Problem requirements:
Note each line in the data holding the string "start" and report it.

Data:
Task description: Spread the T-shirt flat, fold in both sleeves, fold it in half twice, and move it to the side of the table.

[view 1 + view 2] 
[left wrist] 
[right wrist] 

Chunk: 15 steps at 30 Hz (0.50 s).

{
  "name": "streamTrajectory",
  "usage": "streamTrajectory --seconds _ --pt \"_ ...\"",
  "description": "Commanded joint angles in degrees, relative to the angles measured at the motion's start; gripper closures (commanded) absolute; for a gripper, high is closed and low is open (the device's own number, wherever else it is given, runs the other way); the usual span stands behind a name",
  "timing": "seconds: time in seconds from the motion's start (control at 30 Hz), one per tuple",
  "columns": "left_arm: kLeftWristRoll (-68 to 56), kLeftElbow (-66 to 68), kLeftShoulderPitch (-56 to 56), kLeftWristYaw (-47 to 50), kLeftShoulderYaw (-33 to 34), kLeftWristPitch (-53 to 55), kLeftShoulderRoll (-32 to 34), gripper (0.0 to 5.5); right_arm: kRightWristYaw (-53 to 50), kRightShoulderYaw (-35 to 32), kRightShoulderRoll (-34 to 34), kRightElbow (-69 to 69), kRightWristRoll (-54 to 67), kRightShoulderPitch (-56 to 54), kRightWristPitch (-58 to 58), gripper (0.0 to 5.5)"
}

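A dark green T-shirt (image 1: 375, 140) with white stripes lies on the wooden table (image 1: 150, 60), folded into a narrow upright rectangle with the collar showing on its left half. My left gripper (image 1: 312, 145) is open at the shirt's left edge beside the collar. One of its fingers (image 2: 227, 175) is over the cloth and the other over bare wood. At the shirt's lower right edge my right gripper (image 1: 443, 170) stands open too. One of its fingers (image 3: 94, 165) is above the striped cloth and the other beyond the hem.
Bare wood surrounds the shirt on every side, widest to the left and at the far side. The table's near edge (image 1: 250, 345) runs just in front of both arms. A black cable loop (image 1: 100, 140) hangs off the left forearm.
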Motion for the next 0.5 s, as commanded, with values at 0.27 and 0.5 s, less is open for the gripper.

Result:
  "description": "Commanded joint angles in degrees, relative to the angles measured at the motion's start; gripper closures (commanded) absolute; for a gripper, high is closed and low is open (the device's own number, wherever else it is given, runs the other way); the usual span stands behind a name",
  "timing": "seconds: time in seconds from the motion's start (control at 30 Hz), one per tuple",

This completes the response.